The Food Company In Gardens Centre

Annoys Shaun With Three Instances Of Bad Service.

Three Strikes And You're Gone.
Three Strikes And You're Gone, Mate.

After doing my Sunday shopping for extra large condoms at Gardens Centre in the city, I enjoy nothing more than parking off somewhere and having a little nibble. This would usually mean grabbing a table at the Food Company, on the 2nd floor next to Creme. Incidents over the recent holiday season however, have lead me to re-evaluate things.

Incident 1 - The Newspaper Debacle
The Girlfriend and I had ordered breakfast. I enquired from the waitress whether I could get the Sunday Times, which is normally kept aside for me, as I'm terribly important. "Someone is reading it." she said whilst cowering - keeping her head bowed and avoiding eye contact, for fear of being turned into a pillar of salt - "but I can go and buy you one".

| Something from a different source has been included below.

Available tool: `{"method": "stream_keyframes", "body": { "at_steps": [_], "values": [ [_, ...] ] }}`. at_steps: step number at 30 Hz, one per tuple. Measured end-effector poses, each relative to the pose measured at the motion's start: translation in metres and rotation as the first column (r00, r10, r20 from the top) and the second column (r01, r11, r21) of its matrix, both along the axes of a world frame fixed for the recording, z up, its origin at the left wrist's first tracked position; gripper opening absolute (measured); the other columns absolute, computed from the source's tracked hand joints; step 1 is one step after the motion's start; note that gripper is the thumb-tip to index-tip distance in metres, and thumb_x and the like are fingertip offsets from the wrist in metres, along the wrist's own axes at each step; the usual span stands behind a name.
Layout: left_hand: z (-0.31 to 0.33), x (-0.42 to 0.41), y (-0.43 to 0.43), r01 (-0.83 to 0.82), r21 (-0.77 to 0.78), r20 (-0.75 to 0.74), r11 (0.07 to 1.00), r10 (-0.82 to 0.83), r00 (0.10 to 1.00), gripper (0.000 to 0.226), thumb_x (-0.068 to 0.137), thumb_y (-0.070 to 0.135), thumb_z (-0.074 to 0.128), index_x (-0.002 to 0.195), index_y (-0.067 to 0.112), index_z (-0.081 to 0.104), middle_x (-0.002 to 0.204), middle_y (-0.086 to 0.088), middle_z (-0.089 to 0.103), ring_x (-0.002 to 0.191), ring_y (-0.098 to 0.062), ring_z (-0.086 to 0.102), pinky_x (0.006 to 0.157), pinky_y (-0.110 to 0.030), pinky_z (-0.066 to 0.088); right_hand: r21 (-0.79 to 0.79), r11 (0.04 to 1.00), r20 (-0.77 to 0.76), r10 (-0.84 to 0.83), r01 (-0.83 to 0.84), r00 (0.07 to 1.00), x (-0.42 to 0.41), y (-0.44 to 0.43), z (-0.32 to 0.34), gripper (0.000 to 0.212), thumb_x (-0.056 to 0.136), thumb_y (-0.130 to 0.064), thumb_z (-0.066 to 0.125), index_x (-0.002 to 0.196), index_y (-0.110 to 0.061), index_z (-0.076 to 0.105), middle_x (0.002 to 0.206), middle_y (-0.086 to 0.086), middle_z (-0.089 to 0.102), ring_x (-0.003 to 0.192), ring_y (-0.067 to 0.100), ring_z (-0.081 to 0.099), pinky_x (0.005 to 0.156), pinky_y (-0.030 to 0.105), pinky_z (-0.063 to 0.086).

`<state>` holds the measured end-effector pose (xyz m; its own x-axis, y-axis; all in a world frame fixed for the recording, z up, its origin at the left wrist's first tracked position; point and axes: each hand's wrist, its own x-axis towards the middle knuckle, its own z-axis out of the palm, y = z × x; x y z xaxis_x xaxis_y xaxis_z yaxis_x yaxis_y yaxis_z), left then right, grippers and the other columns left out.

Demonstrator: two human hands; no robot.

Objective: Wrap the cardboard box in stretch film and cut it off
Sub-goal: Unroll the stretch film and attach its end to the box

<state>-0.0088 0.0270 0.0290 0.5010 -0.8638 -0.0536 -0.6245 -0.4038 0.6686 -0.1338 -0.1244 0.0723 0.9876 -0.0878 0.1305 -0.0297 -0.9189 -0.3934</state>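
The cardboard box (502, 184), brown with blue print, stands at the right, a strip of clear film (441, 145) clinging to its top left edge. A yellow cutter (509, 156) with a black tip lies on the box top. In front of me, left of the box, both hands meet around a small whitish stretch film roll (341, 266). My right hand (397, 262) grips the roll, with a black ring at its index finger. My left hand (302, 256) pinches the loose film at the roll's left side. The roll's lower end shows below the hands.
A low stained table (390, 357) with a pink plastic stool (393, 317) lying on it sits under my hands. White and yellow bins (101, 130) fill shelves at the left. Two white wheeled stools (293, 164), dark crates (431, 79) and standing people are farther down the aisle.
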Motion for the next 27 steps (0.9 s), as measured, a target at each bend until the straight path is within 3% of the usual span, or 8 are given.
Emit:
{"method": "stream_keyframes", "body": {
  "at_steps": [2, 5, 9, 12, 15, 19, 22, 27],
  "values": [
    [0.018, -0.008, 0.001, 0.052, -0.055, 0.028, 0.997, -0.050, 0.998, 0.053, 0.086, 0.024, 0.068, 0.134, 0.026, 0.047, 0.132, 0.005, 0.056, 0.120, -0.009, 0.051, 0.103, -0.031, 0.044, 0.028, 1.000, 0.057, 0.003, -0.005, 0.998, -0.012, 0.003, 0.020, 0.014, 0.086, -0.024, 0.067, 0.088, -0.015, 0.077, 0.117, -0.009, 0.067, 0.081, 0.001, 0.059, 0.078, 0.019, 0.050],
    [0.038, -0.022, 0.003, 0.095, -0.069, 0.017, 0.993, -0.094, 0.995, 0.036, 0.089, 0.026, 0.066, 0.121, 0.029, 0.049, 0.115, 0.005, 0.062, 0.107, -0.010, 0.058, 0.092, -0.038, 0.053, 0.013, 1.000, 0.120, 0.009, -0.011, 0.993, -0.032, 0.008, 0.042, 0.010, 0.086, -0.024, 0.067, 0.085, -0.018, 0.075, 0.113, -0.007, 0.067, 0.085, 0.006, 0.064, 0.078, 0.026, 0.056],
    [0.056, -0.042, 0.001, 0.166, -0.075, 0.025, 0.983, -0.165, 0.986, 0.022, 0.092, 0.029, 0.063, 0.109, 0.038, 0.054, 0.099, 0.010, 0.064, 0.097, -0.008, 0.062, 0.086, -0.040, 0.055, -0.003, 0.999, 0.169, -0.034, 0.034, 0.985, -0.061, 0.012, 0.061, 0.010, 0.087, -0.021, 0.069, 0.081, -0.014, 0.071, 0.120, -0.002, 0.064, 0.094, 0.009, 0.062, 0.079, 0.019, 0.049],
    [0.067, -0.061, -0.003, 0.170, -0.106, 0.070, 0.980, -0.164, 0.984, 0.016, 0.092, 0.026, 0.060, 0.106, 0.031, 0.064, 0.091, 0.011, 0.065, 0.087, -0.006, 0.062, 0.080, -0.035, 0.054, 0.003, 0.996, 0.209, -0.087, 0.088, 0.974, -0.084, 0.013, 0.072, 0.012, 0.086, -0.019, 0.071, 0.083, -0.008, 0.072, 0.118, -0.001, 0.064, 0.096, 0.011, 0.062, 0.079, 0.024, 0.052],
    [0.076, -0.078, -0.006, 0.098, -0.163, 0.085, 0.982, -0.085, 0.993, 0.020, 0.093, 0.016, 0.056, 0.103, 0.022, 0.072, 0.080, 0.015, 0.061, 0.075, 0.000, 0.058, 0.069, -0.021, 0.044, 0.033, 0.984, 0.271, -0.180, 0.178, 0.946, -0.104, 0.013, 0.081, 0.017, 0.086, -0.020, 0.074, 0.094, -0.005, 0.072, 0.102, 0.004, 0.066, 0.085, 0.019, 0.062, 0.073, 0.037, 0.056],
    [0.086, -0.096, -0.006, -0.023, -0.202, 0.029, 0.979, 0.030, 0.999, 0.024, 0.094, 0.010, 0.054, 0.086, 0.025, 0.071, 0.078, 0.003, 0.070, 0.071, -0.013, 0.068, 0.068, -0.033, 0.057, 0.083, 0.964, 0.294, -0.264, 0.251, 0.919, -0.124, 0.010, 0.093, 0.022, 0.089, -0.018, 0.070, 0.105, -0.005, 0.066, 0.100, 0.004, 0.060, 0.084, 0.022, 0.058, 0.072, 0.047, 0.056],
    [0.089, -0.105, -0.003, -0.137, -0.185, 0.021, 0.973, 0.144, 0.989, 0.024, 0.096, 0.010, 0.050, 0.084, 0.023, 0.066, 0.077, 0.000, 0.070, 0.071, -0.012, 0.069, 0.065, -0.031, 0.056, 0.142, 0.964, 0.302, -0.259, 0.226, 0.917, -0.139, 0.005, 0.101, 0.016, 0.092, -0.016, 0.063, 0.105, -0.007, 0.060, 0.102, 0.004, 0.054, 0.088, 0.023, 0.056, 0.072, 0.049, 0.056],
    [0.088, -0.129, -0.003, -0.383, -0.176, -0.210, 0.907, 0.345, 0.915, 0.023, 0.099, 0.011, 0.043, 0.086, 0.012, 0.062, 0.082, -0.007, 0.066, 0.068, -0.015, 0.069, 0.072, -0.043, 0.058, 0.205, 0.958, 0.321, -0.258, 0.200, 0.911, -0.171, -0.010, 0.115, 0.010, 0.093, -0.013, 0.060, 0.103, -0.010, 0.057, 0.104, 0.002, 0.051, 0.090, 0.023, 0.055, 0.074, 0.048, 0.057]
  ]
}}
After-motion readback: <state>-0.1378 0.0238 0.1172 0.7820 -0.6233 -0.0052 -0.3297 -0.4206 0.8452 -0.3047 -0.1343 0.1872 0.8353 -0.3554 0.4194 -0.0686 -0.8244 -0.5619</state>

"What a lovely waitress," I thought, and made a mental note to leave her a good tip, as well as a bottle of pure greatness, something I exude whenever I exercise or do anything strenuous. Minutes passed, and I began getting impatient, agitating over what news and current events awaited me. Eventually I hurled a pork sausage at her, temporarily blinding her but serving to grab her attention and leading her to return to our table.

"Newspaper?" I enquired with an irritated tone, her one-eyed expression beginning to annoy me as she now resembled a cyclops. "Yes, I'm going to get it for you right now," she said, seemingly forgetting that this promise had already been made.

Minutes passed again, our bill arrived, but alas, my f**king Sunday Times didn't - the waitress shrugging and saying she forgot for the second time. Don't bother offering then next time, if you have no intention of getting it for me.

Bitch.

Incident 2 - The Vanishing Waitress
The Girlfriend and I arrived to have a quiet coffee, and talk about how great my hands and feet were looking. Our waitress in question took forever to give us our menus, then take our orders, and then finally get our bill.

Towards the end we had to grab the attention of the manager, which we achieved by constructing a crude loudspeaker out of the plastic spoons and sugar sachets. Basically this waitress forgot we were there, which really pissed me off because I certainly wasn't invisible. Not on that day at least.

Incident 3 - The Self Service Episode
A few days after, The Girlfriend sat at a table after a few hours of Christmas shopping. And sat. And sat. No one came to serve her, and eventually she upped and left.

That's three instances of shoddy service over the course of about ten days.

Seriously, the service at The Food Company leaves a lot to be desired. Besides that, they also have a nasty tendency to play one song over and over. And over.

The food there is pretty good but it's VERY annoying trying to enjoy your poached egg whilst listening to Brian McKnight's "Back At One" for the 13th time.

Not good enough guys, time to crack the whip with your staff.